- Born: 1967 (age 58–59) South Vietnam
- Education: University of Massachusetts Boston (B.S. in Mathematics & Computer Science)
- Occupations: Entrepreneur Philanthropist Programmer Former engineer at Open Market
- Title: Board member, Vietnam Education Foundation

= Trung Dung =

American businessman and programmer

Trung Dung (born 1967) is an American entrepreneur and technology billionaire known for pioneering an e-business technology and for his life story that began in wartime Vietnam. He has been profiled in Forbes, Financial Times, The Wall Street Journal, San Francisco Chronicle and other publications, as well as in Dan Rather’s The American Dream: Stories from the Heart of Our Nation, Howard Thomas and Havovi Joshi’s Asia's Social Entrepreneurs: Do Well, Do Good...Do Sustainably, and Dave Nelson’s The Incredible Payback: Innovative Sourcing Solutions That Deliver Extraordinary Results. He has been recognized with numerous awards honoring his place as a Vietnamese-born businessman and philanthropist and his business successes.

==Early life and education==
Dung was born in South Vietnam. After the Fall of Saigon in 1975, his father, a former politician and an officer in the Army of the Republic of Vietnam, was sent to a re-education camp run by the Communist Party of Vietnam. All of the family property was confiscated, and Dung, his mother, grandmother, and two sisters were forced to find new ways to survive. His mother entered the underground economy, buying items and reselling them at a profit. Dung followed her example, catching and selling fish at night and running fruit stands as early as fifth grade.

In his teens, Dung knew he wanted a university education, something that would not be possible in his home country. His family began saving to help him escape Vietnam. It took several attempts, including being shot at and spending a month in jail, but with his mother’s help and connections, Dung finally left Vietnam by boat in 1984. After about a year in an Indonesian refugee camp, he and his older sister (who had also arrived at the camp via boat) left for the United States. Although his intended destination was Louisiana, he instead landed in Boston.

When Dung arrived in Boston, he knew some English but was told he would need several years of schooling to earn a high school diploma. Given his age and ambitions, he took the GED test, which he passed by a slim margin based on his math and science abilities. He enrolled at the University of Massachusetts Boston, where he studied mathematics and computer science while also working as a janitor and dishwasher. He graduated at the top of his class after three years in 1988.

Dung was then offered a spot in the PhD program at Boston University. When his family immigrated to the US in 1990 (his father having been released from prison), he left the program before completing his thesis to take a job to help support them.

==Career==
In the early 1990s, Dung began working as an engineer at Open Market, a developer of Internet commerce software. While pursuing a personal project at night, he identified a need for software that could index the extensive information returned by web crawlers into something usable for e-commerce.

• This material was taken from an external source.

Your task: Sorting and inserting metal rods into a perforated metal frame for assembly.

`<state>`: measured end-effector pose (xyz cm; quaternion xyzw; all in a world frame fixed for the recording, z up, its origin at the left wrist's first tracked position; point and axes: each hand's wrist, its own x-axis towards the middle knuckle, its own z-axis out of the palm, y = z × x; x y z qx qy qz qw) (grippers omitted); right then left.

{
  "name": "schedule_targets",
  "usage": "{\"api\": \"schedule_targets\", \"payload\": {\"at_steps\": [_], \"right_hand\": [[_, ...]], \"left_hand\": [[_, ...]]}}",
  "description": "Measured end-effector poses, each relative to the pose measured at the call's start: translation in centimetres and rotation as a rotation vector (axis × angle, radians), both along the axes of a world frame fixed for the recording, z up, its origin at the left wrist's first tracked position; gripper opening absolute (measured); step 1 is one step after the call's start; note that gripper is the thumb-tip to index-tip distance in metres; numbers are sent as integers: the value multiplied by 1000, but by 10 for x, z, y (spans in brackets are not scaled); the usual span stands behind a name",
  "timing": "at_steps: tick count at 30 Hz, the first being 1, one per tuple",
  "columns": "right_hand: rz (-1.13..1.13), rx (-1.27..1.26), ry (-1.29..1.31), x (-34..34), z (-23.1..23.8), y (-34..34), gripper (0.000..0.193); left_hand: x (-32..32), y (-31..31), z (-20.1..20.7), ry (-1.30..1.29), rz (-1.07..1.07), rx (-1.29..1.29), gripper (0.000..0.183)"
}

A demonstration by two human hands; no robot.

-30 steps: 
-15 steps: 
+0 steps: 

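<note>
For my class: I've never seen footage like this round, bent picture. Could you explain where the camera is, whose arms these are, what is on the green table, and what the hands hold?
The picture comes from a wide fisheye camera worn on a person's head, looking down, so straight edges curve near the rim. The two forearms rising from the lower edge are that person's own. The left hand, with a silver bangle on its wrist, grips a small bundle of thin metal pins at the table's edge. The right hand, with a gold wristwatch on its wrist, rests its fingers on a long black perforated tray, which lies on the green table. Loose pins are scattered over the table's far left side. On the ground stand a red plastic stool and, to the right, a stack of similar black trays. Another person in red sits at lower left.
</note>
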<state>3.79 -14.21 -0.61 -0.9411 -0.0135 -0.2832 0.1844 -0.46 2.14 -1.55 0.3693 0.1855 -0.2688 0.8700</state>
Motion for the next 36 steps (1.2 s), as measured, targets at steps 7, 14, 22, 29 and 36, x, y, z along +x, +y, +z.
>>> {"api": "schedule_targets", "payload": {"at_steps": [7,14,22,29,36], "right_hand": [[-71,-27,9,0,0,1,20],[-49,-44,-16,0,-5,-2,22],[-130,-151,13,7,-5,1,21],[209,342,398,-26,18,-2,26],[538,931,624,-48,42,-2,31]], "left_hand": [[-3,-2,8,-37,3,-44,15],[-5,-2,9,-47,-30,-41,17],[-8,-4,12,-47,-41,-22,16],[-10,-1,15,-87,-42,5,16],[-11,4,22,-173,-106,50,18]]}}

In 1995, along with Mark Pine, the executive director of a division of Sybase, he founded OnDisplay Corporation to develop and market this software. The pair raised $35 million in venture capital and soon had more than 80 clients, including Travelocity. In 1999, OnDisplay had one of the ten most successful IPOs of the year; it was sold to Vignette Corporation in 2000 for $1.8 billion.

In 2001, Dung founded and served as CEO of Fogbreak Solutions, which created business applications aimed at optimizing supply chain operations and finance. The company raised $25 million in venture capital funding, but investors eventually withdrew support.

In 2006, Dung was appointed by President George W. Bush to the Vietnam Education Foundation's Board of Directors.

In 2008, Dung founded the Singapore-based iCare Benefits, pioneering a buy now, pay later (BNPL) model for factory workers across Southeast Asia.

===Awards===
- 2005 – American Heritage Award, American Immigration Law Organization
- 2004 – Golden Torch, Vietnamese American Association
- Forty Under Forty Award, East Bay Business, California

==Philanthropy==
Dung has founded, advised, or served on the board of the following nonprofits:
- 1988–1992: VietNet Forum – Founder; an electronic forum for Vietnamese living overseas that grew to about 1,000 members worldwide.
- 2002: Vietnamese American Silicon Valley Networks – Advisor; a global bridge among Vietnamese professionals in the high-tech industry.
- 2005: Viet Heritage Society – Board of Directors; mission was to preserve and promote Vietnamese culture and history through cultural venues and educational programming.
- 2005: Interplast – Board of Directors; provides reconstructive plastic surgery to children in need.